Im suggestiven Raum der ehemaligen Kirche Annunziata in Este entsteht eine Ausstellung, die die Territorien von Erinnerung und Bild durchquert und einen sowohl visuellen als auch konzeptionellen Weg vorschlägt. Der Künstler Zago konstruiert eine essentielle, aber mehrschichtige Sprache, in der Fragmente des Realen gesammelt, neu bearbeitet und in neuen Formen zurückgegeben werden, wodurch sich viele Lesemöglichkeiten eröffnen.
Die ausgestellten Werke präsentieren sich als Reflexionsgeräte: Sie hinterfragen die Beziehung zwischen Identität und Repräsentation und setzen persönliches Archiv und kollektive Erinnerung zueinander in Spannung. Daraus ergibt sich ein kontinuierlicher Dialog zwischen Vergangenheit und Gegenwart, wo das Bild niemals statisch ist, sondern einem Wandel, einer Umschreibung und einem Bedeutungsverschiebung unterliegt.

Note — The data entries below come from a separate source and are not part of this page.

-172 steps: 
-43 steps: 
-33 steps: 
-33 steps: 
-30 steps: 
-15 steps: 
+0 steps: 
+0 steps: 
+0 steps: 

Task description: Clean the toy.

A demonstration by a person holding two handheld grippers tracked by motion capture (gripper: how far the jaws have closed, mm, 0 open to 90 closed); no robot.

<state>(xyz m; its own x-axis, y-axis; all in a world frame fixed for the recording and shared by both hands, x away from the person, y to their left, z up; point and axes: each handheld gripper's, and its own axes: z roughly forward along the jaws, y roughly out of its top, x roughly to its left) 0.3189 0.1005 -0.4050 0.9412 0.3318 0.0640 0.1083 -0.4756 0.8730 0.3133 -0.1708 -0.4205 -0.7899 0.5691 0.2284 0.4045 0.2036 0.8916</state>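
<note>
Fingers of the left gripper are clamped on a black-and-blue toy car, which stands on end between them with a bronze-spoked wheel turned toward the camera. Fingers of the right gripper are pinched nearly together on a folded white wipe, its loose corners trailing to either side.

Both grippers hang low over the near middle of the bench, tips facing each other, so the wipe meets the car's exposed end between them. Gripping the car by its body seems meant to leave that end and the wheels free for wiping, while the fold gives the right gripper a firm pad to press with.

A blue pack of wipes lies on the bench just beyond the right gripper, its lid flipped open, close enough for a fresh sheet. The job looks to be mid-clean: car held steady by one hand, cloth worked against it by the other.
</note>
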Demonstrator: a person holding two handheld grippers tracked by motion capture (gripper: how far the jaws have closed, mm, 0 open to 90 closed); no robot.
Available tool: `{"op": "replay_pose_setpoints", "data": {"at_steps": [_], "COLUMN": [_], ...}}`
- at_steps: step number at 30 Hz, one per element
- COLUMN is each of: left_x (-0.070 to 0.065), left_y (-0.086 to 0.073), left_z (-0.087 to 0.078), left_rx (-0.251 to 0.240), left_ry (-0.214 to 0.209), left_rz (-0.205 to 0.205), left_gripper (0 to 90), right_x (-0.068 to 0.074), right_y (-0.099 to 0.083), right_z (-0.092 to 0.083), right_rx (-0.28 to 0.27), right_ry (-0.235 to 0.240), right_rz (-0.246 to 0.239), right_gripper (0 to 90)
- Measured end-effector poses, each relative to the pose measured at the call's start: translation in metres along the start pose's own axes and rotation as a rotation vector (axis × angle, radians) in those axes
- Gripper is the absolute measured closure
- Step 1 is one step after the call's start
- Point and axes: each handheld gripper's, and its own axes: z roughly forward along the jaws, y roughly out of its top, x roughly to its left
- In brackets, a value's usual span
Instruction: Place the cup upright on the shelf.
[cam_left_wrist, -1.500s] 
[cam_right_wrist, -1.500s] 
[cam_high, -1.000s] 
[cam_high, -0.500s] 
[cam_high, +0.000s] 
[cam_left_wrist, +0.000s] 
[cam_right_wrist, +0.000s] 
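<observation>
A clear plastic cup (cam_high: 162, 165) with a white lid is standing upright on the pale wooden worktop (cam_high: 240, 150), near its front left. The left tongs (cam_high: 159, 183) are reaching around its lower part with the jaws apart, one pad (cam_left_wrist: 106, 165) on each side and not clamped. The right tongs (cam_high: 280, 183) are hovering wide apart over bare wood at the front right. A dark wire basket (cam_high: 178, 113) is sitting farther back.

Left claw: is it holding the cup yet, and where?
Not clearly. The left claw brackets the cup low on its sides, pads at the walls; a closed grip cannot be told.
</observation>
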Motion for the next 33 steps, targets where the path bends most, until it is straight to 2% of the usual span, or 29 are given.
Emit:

Der Besucher ist eingeladen, in diesem Raum der Schichtung zu verweilen, wo jedes Element auf Spuren, Erinnerungen und Interpretationen verweist, in einem feinen Gleichgewicht zwischen dem, was war, und dem, was ständig neu definiert wird.
Die Ausstellung ist vom 30. April bis zum 7. Mai 2026 geöffnet, mit der Eröffnung am Donnerstag, dem 30. April um 18.00 Uhr. Öffnungszeiten: Wochentags 18.00–22.00 Uhr; an Feiertagen 10.00–13.00 und 18.00–22.00 Uhr.